Sir Cliff Richard is at the centre of an “open justice” dispute after suing the BBC over coverage on a police raid on his home.
The singer’s lawyers say evidence presented by the BBC contains sensitive and private information which is not in the public domain and should not be aired at a pending High Court trial.
But BBC bosses say they will not agree to the evidence being withheld or not being referred to in open court proceedings.
They say any “derogation from open justice” must be “strictly necessary”.
A judge is analysing rival arguments at a preliminary hearing at the High Court in London.
Sir Cliff, who is not at the hearing, is suing the BBC over coverage of a raid at his apartment in Sunningdale, Berkshire in August 2014.
Lawyers representing the singer say he has suffered “profound and long-lasting” damage.
BBC editors have said they will “defend ourselves vigorously”.
A spokesman said the BBC had reported Sir Cliff’s “full denial of the allegations at every stage”.
Lawyers have told how, in late 2013, a man made an allegation to the Metropolitan Police, saying he had been sexually assaulted by Sir Cliff at Sheffield United’s Bramall Lane football stadium in Sheffield when a child in 1985.
Metropolitan Police officers passed the allegation to South Yorkshire Police in July 2014.
Sir Cliff denied the allegation and in June 2016 prosecutors announced that he would face no charges.
A trial is due to take place later this year.
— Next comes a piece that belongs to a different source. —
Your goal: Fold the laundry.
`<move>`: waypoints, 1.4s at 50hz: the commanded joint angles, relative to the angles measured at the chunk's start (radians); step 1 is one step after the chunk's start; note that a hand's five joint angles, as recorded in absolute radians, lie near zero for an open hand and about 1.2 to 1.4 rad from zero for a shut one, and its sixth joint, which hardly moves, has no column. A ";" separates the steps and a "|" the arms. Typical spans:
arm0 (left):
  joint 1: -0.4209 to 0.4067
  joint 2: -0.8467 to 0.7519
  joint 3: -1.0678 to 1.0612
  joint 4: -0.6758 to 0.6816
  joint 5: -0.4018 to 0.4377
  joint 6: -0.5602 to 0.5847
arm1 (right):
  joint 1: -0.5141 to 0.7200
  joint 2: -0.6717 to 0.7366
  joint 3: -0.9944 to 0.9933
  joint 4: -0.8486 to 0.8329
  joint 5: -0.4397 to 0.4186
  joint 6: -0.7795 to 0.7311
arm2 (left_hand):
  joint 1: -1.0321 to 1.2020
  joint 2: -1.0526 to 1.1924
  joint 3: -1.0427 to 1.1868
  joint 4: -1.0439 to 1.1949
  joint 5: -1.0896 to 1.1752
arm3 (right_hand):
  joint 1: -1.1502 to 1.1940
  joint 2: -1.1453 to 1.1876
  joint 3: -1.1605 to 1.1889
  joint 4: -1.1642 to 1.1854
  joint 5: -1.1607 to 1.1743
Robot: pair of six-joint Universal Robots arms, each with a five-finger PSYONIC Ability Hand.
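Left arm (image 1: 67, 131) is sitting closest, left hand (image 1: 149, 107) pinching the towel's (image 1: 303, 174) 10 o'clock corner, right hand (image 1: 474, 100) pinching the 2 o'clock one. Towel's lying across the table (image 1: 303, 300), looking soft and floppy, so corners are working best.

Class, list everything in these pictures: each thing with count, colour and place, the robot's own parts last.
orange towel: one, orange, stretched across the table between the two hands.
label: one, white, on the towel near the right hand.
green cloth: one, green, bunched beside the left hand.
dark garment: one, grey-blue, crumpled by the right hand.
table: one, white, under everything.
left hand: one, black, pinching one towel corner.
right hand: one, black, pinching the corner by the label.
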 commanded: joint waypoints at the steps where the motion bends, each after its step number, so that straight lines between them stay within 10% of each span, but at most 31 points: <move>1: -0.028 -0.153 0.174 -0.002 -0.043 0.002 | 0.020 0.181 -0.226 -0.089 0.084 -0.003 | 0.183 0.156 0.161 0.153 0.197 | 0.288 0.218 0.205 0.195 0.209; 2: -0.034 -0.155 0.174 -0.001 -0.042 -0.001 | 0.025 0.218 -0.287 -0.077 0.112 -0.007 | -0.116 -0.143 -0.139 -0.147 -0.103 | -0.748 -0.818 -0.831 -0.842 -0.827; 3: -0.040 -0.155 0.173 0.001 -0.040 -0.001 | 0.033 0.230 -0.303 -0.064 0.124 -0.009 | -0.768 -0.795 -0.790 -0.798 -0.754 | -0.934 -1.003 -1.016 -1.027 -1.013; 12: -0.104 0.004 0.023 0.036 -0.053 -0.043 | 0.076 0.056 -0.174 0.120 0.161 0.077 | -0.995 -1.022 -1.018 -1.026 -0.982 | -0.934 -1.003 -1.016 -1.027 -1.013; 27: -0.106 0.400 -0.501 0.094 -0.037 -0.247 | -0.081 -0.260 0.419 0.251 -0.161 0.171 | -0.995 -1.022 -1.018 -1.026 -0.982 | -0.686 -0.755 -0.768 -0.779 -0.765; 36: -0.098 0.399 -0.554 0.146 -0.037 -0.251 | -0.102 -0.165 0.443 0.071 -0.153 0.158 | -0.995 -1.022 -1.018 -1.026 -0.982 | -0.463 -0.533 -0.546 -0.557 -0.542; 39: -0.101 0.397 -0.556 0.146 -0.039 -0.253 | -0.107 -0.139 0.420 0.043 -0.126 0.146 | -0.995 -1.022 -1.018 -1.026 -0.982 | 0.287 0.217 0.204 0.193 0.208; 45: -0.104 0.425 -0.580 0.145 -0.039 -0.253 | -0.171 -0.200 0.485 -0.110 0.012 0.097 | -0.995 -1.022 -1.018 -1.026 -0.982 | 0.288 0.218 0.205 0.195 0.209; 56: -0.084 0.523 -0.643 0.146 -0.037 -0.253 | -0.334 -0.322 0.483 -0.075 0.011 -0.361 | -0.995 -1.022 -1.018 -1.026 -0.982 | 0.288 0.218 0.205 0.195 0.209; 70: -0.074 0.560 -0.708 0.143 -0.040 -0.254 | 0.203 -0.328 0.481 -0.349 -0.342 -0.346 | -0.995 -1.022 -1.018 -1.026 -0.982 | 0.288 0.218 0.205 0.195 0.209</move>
Justin Rushbrooke QC, who is leading Sir Cliff’s legal team, said five “sensitive” passages in witness statements gathered by the BBC contained information about the police investigation into the singer which was not in the public domain.
“What is contained within the paragraphs of these witness statements is plainly within the four corners of what we say is private information,” he told the judge.
“This is the BBC holding itself up as the guardian of the public interest and saying the public is entitled to hear its full evidence.
“It is plainly wrong to say they will get any less a fair trial from your Lordship if these passages, five in all, are withheld from public inspection.”
He said Sir Cliff was not asking the judge to sit in private.
Gavin Millar QC, who is leading the BBC’s legal team, said the passages should be aired in open court.
“The passages in these witness statements are not part of an attack by the BBC,” he said.
“These passages are there as part of the BBC’s case.”
He added: “We don’t say we are the guardian of the public interest.”
Mr Millar said the open justice principle should apply.